Bartholomew Buttercup was a man of simple pleasures. He enjoyed the smell of old books, the quiet dignity of cardigans, and the precise categorization of medieval manuscripts. His life was a monument to beige. That is, until last Tuesday, when he accidentally fat-fingered his entire retirement fund into an eight-leg parlay on the Uzbekistan Under-19 Girls' Badminton National Championship.
He thought he was buying a rare, first-edition copy of “The History of Wicker.” Instead, thanks to a series of unfortunate pop-up ads and a misplaced decimal point, he now had $87,450 riding on a 17-year-old named Gulnara “The Hammer” Yusupova to not only win, but to do so with fewer than three shuttlecock stomps and a post-match handshake that lasted longer than 2.5 seconds.
Panic doesn’t begin to describe the noise that escaped Bartholomew’s throat. It was a sound usually reserved for discovering a raccoon has been living in your colon. He spent the next three hours frantically trying to find a working stream, finally landing on a grainy, pixelated feed that looked like it was being broadcast from a potato in a war zone. The commentary was entirely in Russian, occasionally interrupted by a man screaming about discount tractor parts.
For the next 90 minutes, Bartholomew Buttercup experienced a full-blown spiritual colonoscopy. He learned the rules of badminton through pure, uncut rectal clenching. He was screaming at his laptop. “WATCH THE DROP SHOT, SVETLANA, YOU COWARD!” he shrieked, as his cat stared at him, convinced its owner was having a stroke. The match was a seesaw of mediocrity, but leg by leg, the impossible parlay began to hit.

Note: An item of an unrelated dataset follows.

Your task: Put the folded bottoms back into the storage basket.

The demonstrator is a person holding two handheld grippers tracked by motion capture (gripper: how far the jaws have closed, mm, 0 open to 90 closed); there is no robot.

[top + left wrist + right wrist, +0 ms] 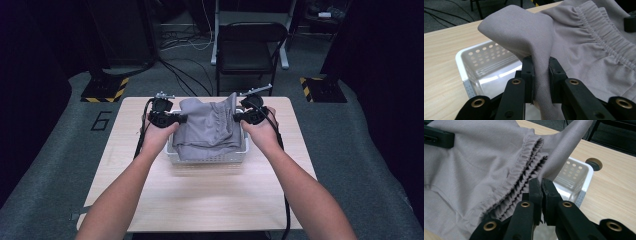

It all came down to the final leg: the handshake. Gulnara won. She approached the net, her face a mask of teenage indifference. Bartholomew was on his knees, sweating through his cardigan, whispering “Please, just hold on… just a little longer…” The handshake began. One one-thousand. Two one-thousand. At 2.4 seconds, Svetlana tried to pull away, but Gulnara held on, perhaps noticing a piece of lint on her opponent’s uniform. At 2.8 seconds, they finally let go. Bartholomew had won $2.1 million. He didn’t celebrate. He just quietly vomited into his wastepaper basket, a changed man. He no longer cared about wicker. He was already researching the betting odds for the Kyrgyzstani Youth Archery Qualifiers. He was one of us now.